Introducing “They said to me”: Giving voice to the voiceless

ISSN 2516-5852 (Online)

AIMS Journal, 2020, Vol 33, No 1

Samantha Gadsden portrait photo

By Samantha Gadsden

They Said To Me is an awareness-raising platform, present on Facebook, Instagram and now a website, where women and birthing people can anonymously share their experiences of maternity services, giving voice to the voiceless.

It was founded in response to a perception of an ongoing and significant erosion of birth rights, with a corresponding increase in coercion and a rise in emotive language, and in women and birthing people being dictated to by their healthcare providers; less informed choice and more “you will comply” instruction, sometimes accompanied by threats.

“They Said To Me I am a danger to myself and my unborn child as the placenta fails after 40 weeks and I need social care to help me make better choices”.

It appears that in the COVID-19 pandemic, birth rights were simply cancelled. It is becoming increasingly evident that the respect and ability to be centred in their own care and involved in decision making about themselves that all pregnant and birthing women and people deserve is not being accorded to them.

The “positive story” narratives being posted by maternity care providers contrast starkly with stories of women literally having word battles with their care providers in order to prevent unwanted interventions. Others report feeling that they cannot speak out about their experiences of being separated from their birth partners, for fear of “letting the side down” if they don’t have a smiling face on the ward.

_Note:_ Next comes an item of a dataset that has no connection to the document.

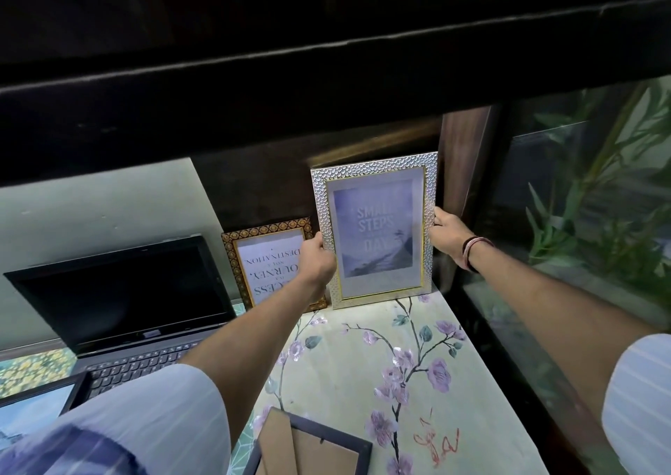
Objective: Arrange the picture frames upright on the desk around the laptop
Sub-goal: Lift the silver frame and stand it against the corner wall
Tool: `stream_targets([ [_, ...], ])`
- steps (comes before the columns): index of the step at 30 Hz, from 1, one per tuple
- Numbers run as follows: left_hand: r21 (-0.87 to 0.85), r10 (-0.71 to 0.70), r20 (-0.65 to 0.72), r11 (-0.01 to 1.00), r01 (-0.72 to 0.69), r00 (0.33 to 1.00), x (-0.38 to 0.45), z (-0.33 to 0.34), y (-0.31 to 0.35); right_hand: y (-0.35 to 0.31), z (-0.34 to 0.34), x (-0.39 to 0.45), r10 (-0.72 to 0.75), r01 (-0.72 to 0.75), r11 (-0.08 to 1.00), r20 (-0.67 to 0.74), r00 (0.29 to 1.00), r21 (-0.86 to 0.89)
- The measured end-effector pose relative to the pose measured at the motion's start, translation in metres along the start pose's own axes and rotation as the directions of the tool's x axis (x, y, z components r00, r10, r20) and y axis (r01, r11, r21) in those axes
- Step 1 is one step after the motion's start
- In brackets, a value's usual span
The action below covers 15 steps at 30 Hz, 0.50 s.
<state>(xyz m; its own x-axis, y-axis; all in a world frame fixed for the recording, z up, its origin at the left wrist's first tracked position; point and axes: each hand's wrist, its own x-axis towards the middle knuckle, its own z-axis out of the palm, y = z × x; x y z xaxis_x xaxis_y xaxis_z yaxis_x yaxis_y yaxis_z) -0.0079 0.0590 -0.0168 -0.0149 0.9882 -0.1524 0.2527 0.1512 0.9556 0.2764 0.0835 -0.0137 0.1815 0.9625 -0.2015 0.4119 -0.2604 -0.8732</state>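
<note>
A silver textured picture frame stands upright at the back of the desk, right of the open black laptop. My left hand grips its left edge and my right hand grips its right edge. Behind my left hand a gold patterned frame leans upright with its text upside down. A dark frame lies face down at the near edge. Another dark frame shows at the bottom left, partly hidden by my sleeve.
A floral cloth covers the desk. A dark wooden shelf hangs low overhead. A dark wooden post stands right of the silver frame. A glass tank with green plants borders the right side.
</note>
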Motion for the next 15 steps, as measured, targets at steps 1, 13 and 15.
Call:
stream_targets([
  [1,-0.008,0.004,0.007,1.0,-0.004,1.0,0.0,0.0,0.0,0.002,-0.001,0.002,0.01,-0.01,1.0,0.001,1.0,0.002],
  [13,0.005,-0.049,-0.01,0.999,0.049,0.999,0.033,-0.001,-0.029,-0.024,0.009,-0.031,0.032,-0.033,0.999,0.012,0.999,0.038],
  [15,-0.006,-0.062,0.006,0.998,0.062,0.998,0.025,-0.001,-0.022,-0.023,0.01,-0.029,0.045,-0.045,0.998,0.012,0.999,0.051],
])
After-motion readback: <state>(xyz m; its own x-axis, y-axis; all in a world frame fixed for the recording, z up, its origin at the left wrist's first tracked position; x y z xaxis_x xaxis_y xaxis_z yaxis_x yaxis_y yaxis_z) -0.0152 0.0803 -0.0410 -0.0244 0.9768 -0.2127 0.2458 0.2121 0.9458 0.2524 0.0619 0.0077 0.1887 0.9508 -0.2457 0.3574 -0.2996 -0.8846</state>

Even in areas where home birth is still being supported, health care professionals may use a variety of reasons and excuses to talk women out of home birth, such as “your baby could die waiting for an ambulance”.

“A consultant told me I would die if I attempted a home birth and my baby would die if I attempted a home birth. She also called my husband rude for standing up for my choices”.

Fights between women and healthcare providers should not be happening. We are all supposed to be working together. Currently within the system, women are becoming more and more powerless instead of more and more powerful.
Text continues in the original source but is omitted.